### About this task
Starting at the first line of the data below, repeat each line word for word up to and including the line with "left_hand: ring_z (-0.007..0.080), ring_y".

### Material provided
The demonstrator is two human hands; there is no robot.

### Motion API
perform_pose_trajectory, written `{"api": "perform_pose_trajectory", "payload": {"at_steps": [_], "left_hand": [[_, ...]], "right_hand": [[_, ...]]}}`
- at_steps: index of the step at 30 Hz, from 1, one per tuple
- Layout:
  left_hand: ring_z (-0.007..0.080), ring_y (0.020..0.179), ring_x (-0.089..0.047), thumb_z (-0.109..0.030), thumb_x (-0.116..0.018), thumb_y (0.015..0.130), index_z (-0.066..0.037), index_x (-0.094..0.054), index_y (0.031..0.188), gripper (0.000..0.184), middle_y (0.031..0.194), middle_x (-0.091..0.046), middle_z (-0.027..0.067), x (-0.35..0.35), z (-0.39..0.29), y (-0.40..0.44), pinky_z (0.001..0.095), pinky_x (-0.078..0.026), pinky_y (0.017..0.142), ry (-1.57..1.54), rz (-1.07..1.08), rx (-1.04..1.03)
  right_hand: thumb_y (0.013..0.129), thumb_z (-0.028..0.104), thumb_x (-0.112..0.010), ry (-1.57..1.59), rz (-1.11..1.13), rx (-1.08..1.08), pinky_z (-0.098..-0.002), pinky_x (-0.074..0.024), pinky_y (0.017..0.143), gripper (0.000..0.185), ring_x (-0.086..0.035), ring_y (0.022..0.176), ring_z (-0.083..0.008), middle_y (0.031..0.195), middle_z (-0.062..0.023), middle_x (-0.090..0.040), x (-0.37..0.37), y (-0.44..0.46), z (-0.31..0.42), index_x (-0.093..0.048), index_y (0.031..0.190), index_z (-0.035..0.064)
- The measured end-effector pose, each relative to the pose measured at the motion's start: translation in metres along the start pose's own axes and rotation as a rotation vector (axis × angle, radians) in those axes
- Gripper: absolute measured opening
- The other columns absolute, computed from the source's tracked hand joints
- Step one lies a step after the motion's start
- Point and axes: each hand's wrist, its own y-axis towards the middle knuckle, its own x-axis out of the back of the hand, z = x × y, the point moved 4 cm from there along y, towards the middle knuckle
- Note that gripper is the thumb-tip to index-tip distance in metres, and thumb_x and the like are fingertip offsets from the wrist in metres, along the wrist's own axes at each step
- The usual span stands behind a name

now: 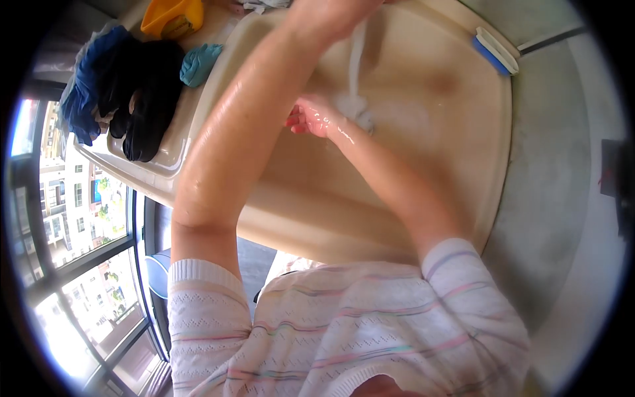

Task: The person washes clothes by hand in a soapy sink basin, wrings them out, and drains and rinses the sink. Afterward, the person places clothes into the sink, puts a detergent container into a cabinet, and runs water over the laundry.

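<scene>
Head view: beige basin [456,139] fills the upper middle of the frame, with a bright window [99,291] at left and a plain grey surface [559,152] at right. Thin white stream of water [356,63] drops from near the top edge into the basin; foamy patch where it lands, just beside the right wrist. Right hand [313,118]: over the basin, wet, fingers loosely bent in a half-spread cup, fingertips close to the left forearm [231,126], which passes in front. Left hand [347,12]: at the top edge, partly cut off by the frame; grip cannot be told. Both forearms glisten; the person's striped knit top [370,311] occupies the lower frame. Ledge [186,135] left of the basin bears a dark garment pile [149,99], blue cloth [92,86] at its outer side, and a crumpled teal cloth [200,65] just beside it; yellow container [173,16] above these. Blue-and-white brush [496,51] at the basin's far right corner. Blue bucket [158,272] below the ledge, near the window
</scene>
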Motion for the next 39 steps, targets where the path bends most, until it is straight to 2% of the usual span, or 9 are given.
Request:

### Written reply
The demonstrator is two human hands; there is no robot.

### Motion API
perform_pose_trajectory, written `{"api": "perform_pose_trajectory", "payload": {"at_steps": [_], "left_hand": [[_, ...]], "right_hand": [[_, ...]]}}`
- at_steps: index of the step at 30 Hz, from 1, one per tuple
- Layout:
  left_hand: ring_z (-0.007..0.080), ring_y (0.020..0.179), ring_x (-0.089..0.047), thumb_z (-0.109..0.030), thumb_x (-0.116..0.018), thumb_y (0.015..0.130), index_z (-0.066..0.037), index_x (-0.094..0.054), index_y (0.031..0.188), gripper (0.000..0.184), middle_y (0.031..0.194), middle_x (-0.091..0.046), middle_z (-0.027..0.067), x (-0.35..0.35), z (-0.39..0.29), y (-0.40..0.44), pinky_z (0.001..0.095), pinky_x (-0.078..0.026), pinky_y (0.017..0.142), ry (-1.57..1.54), rz (-1.07..1.08), rx (-1.04..1.03)

The exercise has been fully completed.